If I had understood that as a National Honor Society student I could almost surely have landed a scholarship or fellowship to Berkeley or Stanford, you can be sure I wouldn’t have skipped my senior year in HS to go straight to the dowdy University of Arizona…so that my father could retire a year early. I would surely have gone to the University of California at Berkeley or, if my parents insisted on staying in So Cal, to UCLA.
Even if I’d stayed in secondary school one more year, he could have retired. He could have dragged me to Arizona and enrolled me in an AZ high school…allowing himself to quit his job that year early. To get me and them into Sun City (where young people were officially unwelcome), all they had to do was say I was living on a college campus, not with them!
Now, the truth is, he could hardly have been expected to understand the mediocrity of a degree from the UofA: to him a college degree was a college degree was a college degree. My mother probably understood that I would have been about 100% better served with a bachelor’s from UC…but she did have enough sense to keep her mouth shut around him.
What other things would I have done differently if I’d had a fukkin’ clue??

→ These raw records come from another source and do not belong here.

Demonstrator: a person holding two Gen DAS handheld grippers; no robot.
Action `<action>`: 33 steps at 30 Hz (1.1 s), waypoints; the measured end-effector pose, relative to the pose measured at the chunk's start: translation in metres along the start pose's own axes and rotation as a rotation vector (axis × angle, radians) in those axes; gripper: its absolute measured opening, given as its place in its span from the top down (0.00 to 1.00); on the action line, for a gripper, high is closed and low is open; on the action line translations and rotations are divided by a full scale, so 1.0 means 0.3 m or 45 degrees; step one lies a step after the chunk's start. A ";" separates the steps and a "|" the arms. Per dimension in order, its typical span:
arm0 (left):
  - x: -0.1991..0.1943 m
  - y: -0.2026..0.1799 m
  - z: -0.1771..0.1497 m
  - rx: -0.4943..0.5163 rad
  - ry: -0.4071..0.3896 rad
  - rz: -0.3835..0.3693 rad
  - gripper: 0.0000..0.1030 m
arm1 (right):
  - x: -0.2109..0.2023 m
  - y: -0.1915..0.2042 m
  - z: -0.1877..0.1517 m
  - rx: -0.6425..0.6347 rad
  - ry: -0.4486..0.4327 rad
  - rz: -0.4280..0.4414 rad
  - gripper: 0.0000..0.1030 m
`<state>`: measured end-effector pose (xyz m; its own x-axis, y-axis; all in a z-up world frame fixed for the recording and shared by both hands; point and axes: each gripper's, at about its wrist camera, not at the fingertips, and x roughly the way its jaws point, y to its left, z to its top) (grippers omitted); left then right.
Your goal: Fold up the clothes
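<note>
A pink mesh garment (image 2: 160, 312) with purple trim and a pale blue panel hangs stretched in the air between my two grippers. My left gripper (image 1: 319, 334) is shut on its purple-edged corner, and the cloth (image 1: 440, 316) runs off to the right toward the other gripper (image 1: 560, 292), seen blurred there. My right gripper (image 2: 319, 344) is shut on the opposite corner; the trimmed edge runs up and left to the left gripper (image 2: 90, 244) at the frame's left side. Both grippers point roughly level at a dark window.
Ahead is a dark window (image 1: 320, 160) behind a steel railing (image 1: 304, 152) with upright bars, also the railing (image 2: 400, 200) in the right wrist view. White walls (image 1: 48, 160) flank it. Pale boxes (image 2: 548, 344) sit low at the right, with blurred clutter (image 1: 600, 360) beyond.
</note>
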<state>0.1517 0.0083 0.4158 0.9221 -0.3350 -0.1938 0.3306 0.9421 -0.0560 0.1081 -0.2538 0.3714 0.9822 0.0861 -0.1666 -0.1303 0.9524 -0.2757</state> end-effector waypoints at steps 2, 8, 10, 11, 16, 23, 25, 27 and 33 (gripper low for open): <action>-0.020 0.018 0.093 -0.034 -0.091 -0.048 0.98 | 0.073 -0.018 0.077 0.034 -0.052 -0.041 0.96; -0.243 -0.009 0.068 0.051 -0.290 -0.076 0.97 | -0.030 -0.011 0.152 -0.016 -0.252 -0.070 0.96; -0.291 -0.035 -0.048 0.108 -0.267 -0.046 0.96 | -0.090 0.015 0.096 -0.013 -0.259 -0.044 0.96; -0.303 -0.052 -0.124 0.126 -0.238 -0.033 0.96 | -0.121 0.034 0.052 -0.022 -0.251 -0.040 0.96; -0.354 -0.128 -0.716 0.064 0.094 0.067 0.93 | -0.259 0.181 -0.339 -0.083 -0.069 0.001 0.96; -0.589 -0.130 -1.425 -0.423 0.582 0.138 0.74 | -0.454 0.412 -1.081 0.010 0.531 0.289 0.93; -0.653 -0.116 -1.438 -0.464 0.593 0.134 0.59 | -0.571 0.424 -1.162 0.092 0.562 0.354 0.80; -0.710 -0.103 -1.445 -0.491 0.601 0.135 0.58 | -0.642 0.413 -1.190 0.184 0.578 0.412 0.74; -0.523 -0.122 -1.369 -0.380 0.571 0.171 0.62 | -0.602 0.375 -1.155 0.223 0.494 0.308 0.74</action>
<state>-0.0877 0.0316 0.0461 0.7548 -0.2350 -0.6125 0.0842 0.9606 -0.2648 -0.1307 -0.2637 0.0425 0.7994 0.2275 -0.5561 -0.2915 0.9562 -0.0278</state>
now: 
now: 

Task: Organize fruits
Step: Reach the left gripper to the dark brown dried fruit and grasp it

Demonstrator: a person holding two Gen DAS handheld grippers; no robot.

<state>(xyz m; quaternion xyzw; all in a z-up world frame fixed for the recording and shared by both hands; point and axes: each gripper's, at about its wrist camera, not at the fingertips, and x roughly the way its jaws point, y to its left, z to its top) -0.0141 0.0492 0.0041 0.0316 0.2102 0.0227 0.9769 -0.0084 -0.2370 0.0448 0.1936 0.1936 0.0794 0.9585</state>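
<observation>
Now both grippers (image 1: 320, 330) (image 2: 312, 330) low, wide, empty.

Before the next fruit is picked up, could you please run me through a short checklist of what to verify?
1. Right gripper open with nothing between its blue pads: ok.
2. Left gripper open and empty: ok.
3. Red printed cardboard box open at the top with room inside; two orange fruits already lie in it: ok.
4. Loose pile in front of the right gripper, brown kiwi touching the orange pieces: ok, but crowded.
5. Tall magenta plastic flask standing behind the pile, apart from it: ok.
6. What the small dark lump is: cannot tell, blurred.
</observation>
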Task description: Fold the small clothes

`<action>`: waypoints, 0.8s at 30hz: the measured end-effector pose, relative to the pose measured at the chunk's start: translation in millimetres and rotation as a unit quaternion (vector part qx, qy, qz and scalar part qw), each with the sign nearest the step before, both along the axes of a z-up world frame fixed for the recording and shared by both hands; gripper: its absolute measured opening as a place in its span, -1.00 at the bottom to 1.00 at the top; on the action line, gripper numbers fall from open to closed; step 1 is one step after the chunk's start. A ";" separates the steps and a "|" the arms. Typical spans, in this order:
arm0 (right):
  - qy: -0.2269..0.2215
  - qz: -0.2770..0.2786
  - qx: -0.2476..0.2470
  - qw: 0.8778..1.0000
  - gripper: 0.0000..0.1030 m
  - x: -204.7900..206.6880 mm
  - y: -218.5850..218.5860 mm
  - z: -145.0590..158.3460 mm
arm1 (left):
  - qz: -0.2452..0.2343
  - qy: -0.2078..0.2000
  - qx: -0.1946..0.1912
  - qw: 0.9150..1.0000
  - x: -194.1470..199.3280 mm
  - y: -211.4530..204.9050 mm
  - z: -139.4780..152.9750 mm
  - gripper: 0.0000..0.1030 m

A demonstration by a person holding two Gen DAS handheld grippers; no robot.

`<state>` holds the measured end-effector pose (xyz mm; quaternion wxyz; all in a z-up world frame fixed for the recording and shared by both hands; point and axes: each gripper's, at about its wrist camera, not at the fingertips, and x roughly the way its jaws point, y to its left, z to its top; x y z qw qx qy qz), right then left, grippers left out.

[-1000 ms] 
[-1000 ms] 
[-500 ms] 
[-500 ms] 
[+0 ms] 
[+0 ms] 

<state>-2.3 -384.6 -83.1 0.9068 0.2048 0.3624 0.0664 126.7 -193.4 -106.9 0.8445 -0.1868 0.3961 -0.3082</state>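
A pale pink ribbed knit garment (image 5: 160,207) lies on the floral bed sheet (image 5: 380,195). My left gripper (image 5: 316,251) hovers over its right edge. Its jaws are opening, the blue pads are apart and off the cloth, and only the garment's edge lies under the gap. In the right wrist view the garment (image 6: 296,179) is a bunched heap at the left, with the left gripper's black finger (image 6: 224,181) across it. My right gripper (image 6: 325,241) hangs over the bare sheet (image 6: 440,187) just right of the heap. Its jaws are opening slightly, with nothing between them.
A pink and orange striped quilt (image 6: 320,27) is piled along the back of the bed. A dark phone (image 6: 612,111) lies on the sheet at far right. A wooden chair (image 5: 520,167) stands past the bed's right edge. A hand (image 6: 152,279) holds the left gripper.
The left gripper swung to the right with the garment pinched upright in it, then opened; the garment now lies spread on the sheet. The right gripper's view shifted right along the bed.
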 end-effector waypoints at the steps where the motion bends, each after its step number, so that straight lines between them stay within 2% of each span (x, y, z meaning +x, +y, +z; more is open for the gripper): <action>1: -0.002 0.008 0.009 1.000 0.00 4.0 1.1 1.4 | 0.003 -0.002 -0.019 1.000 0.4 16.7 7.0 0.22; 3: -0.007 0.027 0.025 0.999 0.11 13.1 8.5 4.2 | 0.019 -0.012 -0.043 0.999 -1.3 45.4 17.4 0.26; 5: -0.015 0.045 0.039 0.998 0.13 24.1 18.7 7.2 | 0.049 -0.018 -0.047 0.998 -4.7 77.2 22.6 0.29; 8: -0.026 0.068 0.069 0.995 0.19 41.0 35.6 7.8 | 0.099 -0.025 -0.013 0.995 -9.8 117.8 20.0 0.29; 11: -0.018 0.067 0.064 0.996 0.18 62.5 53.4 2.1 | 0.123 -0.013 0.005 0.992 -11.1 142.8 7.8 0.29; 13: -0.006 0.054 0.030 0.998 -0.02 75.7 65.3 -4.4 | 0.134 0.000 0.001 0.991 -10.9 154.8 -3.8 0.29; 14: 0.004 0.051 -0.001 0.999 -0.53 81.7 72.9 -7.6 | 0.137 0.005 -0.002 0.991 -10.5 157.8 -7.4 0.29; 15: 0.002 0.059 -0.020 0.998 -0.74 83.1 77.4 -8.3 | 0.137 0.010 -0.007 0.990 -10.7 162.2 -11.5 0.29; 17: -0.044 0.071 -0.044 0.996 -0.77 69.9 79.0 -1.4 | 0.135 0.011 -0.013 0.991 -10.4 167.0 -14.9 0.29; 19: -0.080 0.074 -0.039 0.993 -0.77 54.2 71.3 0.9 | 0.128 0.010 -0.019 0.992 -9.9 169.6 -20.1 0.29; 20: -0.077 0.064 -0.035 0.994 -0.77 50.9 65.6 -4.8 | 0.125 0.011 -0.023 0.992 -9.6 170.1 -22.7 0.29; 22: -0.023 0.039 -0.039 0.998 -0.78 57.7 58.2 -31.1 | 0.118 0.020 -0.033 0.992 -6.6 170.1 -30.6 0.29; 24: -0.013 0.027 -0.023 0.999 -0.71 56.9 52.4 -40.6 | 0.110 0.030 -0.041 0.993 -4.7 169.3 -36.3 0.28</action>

- Majored in a subject that would get me decently paying job, not a receptionist’s position + a high-earning husband
- Such as????
- Business
- Accountancy
- Justice Studies
- Politics? Government?
- Such as????
- Gone to UC Berkeley or even Stanford
- Refrained from marrying the first decent man that came along
- Continued directly from the B.A. to graduate school…but didn’t I actually do that?????
- Gone straight into a Ph.D. program. Even though my undergrad degrees didn’t qualify me for graduate programs in anything other than English or French, a Ph.D. in either of those would have landed an academic job.
It feels incredibly stupid to me today.
But I wasn’t stupid. I was ignorant. I didn’t fully understand how the U.S. educational system worked. I didn’t understand how one university differed from another, and why. I didn’t understand why I needed to major in a salable subject, not in Mickey-Mouse woo-woo like English and French.